WHAT IS BEING ASKED: Please find every line of the listing below where "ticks" occurs and copy it.

EXTRACTED MATERIAL:
====

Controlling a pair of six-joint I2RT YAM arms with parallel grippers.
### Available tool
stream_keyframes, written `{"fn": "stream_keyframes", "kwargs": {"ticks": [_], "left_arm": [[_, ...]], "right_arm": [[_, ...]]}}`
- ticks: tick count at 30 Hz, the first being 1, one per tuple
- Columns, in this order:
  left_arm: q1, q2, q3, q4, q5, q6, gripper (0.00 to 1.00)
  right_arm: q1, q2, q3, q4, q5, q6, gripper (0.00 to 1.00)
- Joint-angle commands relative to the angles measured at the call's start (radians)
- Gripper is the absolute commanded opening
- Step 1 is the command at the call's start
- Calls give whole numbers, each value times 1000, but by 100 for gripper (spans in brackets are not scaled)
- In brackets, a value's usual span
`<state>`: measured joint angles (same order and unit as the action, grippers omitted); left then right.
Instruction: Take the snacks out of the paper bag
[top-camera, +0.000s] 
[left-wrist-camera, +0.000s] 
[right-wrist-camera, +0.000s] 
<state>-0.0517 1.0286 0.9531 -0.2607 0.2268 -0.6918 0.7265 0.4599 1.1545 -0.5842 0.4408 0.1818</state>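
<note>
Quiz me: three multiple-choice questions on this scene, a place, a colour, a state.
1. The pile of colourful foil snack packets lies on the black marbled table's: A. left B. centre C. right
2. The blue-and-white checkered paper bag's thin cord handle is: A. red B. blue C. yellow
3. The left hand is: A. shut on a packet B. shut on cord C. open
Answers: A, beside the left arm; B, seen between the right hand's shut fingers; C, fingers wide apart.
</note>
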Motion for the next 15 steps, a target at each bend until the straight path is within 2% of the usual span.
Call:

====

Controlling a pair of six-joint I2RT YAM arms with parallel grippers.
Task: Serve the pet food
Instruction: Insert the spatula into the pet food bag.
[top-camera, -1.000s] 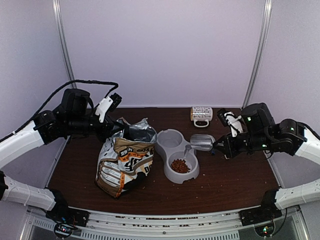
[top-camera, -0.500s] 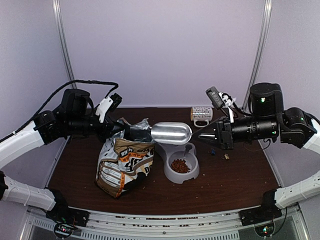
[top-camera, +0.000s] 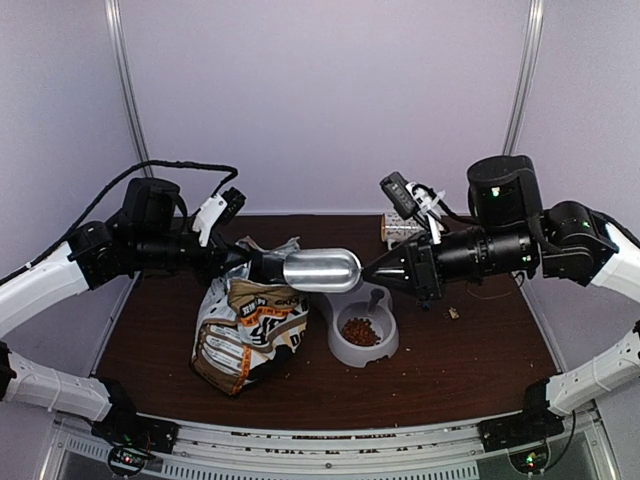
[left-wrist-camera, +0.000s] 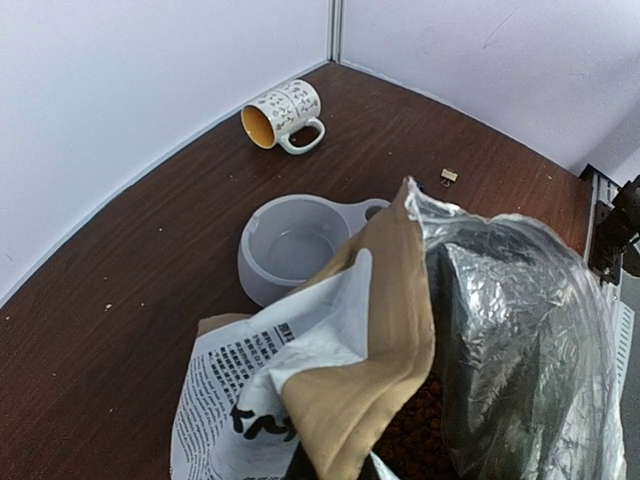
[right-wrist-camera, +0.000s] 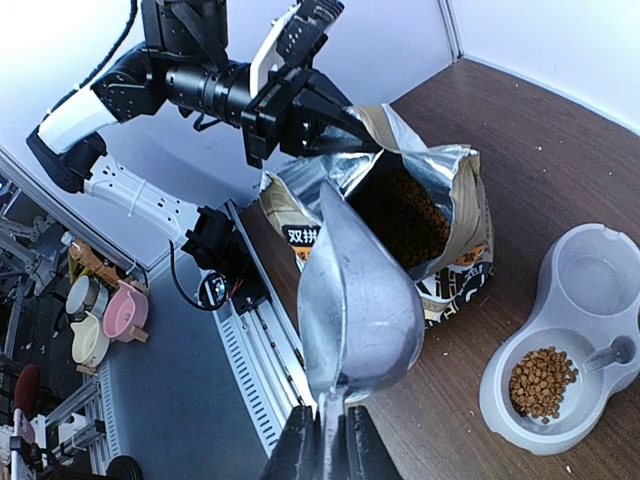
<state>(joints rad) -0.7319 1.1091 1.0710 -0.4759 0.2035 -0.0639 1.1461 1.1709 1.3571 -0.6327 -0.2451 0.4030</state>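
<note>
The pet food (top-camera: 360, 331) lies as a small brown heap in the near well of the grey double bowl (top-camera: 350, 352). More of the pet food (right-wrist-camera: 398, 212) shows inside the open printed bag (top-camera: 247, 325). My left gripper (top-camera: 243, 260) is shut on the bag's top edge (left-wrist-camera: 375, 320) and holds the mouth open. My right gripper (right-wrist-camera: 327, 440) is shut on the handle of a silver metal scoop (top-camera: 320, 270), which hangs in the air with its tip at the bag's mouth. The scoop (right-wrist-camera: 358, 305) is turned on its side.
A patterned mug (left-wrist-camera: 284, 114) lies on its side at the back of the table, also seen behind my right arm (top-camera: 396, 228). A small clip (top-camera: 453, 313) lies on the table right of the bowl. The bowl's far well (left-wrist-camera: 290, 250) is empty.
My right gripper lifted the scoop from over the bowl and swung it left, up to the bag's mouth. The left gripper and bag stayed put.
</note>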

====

WORKED SOLUTION:
stream_keyframes, written `{"fn": "stream_keyframes", "kwargs": {"ticks": [_], "left_arm": [[_, ...]], "right_arm": [[_, ...]]}}`
- ticks: tick count at 30 Hz, the first being 1, one per tuple

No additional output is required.